## Directions
When you retype the data, keep every line exactly as it appears.

******

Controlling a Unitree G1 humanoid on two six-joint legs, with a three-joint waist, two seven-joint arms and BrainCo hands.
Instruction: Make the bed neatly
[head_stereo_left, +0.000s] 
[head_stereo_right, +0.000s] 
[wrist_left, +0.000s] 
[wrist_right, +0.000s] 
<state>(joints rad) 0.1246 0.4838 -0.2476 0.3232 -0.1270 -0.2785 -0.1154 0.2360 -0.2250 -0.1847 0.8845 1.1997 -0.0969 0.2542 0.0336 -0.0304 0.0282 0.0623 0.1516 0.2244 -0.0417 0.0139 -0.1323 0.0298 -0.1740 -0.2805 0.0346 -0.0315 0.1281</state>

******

## Output for this task
Controlling a Unitree G1 humanoid on two six-joint legs, with a three-joint waist, two seven-joint arms and BrainCo hands.
Instruction: Make the bed neatly
[head_stereo_left, +0.000s] 
[head_stereo_right, +0.000s] 
[wrist_left, +0.000s] 
[wrist_right, +0.000s] 
<state>(joints rad) 0.1246 0.4838 -0.2476 0.3232 -0.1270 -0.2785 -0.1154 0.2360 -0.2250 -0.1847 0.8845 1.1997 -0.0969 0.2542 0.0336 -0.0304 0.0282 0.0623 0.1516 0.2244 -0.0417 0.0139 -0.1323 0.0298 -0.1740 -0.2805 0.0346 -0.0315 0.1281</state>

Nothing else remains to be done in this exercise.